Kenya:The Maasai Mara
I really get a sense of space. A sense of space, time and our minuteness, yet interconnectedness, as we drive through Kenya’s most celebrate Maasai Mara National Reserve for hours on end. It’s humbling to step away from our realities into nature’s embrace and realise that we, too, are a part of all this.
The east African country, which is divided in half, by the equator is, perhaps, best known for the Maasai Mara. Though that’s arguable when I consider the many iconic attractions it lays before visitors. Kenya has been emblazoned in popular culture through books, that were later made into Epic films, like Out of Africa and I Dreamed of Africa, as well as National Geographic documentaries of the eighth World Wonder – The Great Migration. Hence the Maasai Mara has this innate ability to instil within one a sense of knowingness and familiarity, even on a first visit.

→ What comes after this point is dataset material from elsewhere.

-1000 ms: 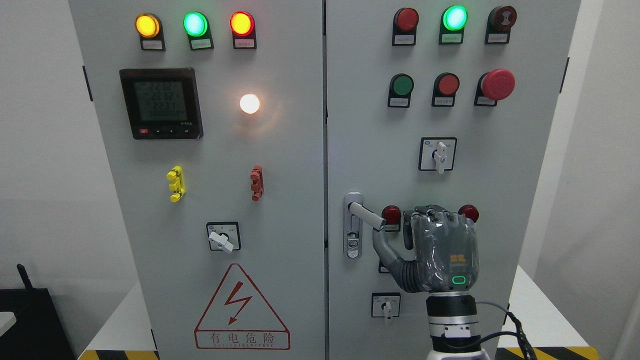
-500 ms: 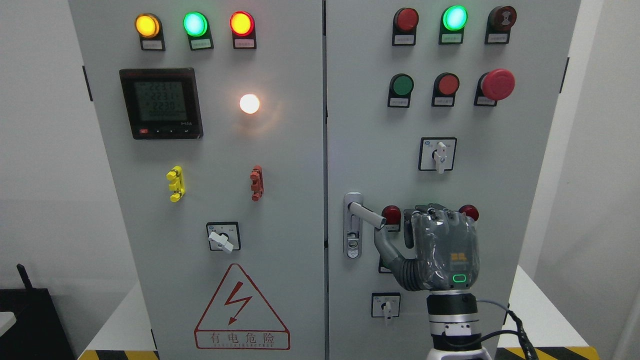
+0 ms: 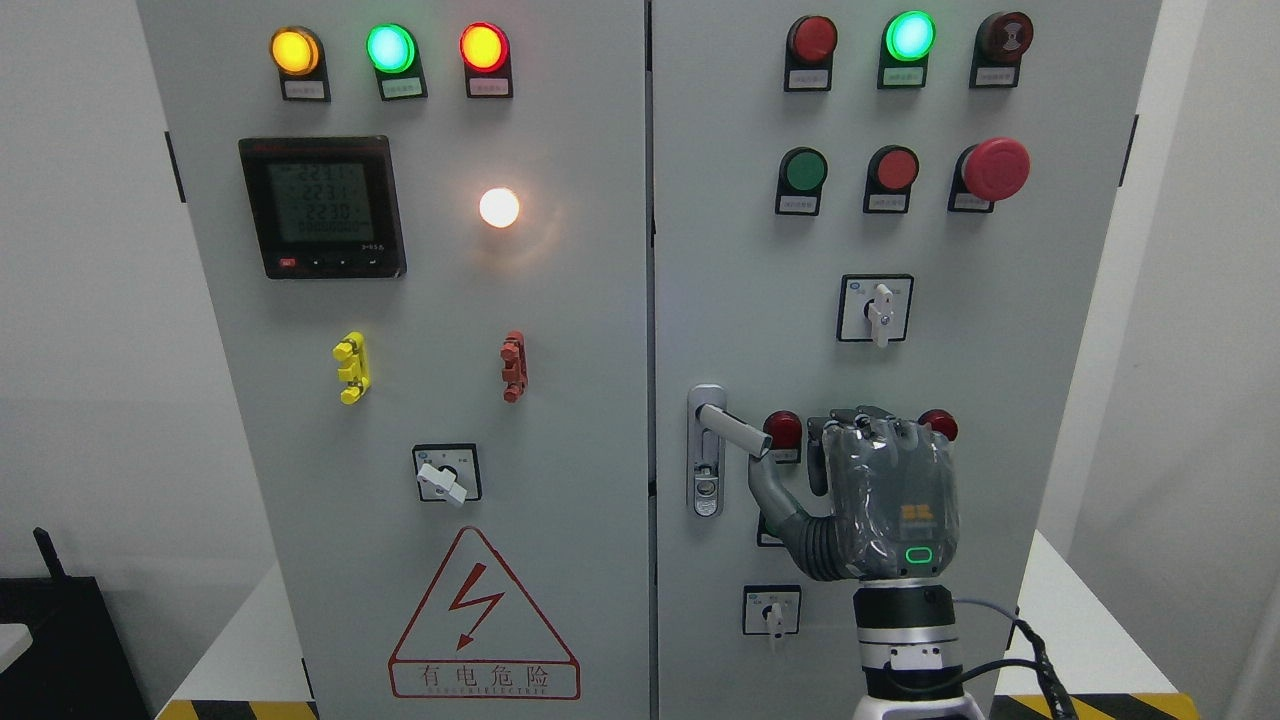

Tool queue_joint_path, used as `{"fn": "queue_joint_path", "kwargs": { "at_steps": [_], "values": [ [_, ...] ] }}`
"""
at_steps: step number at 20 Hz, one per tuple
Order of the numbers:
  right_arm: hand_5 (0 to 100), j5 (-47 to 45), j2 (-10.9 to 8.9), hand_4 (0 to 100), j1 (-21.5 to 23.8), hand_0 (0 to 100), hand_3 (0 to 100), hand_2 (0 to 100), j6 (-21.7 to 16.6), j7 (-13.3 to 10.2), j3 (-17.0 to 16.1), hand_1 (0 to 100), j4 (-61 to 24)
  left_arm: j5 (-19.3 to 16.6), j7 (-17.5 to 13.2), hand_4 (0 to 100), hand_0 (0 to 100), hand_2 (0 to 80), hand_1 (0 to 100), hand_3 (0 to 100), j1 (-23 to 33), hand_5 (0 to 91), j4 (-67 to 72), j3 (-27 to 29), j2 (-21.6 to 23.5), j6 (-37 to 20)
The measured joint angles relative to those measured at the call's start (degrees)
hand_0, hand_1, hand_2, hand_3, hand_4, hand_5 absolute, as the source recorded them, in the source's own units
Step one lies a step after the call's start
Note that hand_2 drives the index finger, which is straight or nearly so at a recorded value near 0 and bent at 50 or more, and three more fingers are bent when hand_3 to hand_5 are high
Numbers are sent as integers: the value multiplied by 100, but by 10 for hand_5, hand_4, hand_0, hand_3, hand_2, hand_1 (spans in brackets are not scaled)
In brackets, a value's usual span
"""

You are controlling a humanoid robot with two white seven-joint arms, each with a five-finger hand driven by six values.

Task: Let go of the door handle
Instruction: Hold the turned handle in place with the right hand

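Observation:
The silver door handle (image 3: 732,431) sits on the left edge of the cabinet's right door (image 3: 740,280). Its short lever sticks out slanting down to the right from a chrome lock plate (image 3: 706,480). My right hand (image 3: 815,455) is raised just right of the lever, its back toward the camera. The fingers (image 3: 880,430) bend loosely toward the panel and hold nothing. The thumb (image 3: 765,490) reaches left, its tip just under the lever's end, and I cannot tell whether it touches. My left hand is out of view.
Around the hand are two small red buttons (image 3: 783,429), a rotary switch (image 3: 772,612) below and another (image 3: 877,308) above. A big red emergency button (image 3: 996,167) is higher up. The left door (image 3: 560,350) carries a meter, lamps and a warning triangle (image 3: 484,620).
The right hand has shifted very slightly right and down, so the thumb sits a touch lower under the lever. The handle has not moved.

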Motion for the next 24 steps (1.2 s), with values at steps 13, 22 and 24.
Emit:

It has been chronicled in literature by icons such as Hemingway for its plenitude of animals and more than 450 bird species. Located in the Great Rift Valley, in the southern part of the country that borders Tanzania, this national reserve covers 1 800 square kilometeres of wheat-yellow savannah grasslands, woodland forests and rocky outcrops that stretch on, seemingly, forever. Acacias umbrella zebras during short afternoon showers, as the rain sweeps the landscape like the hand of a metronome. Expect a sensory overload on safari.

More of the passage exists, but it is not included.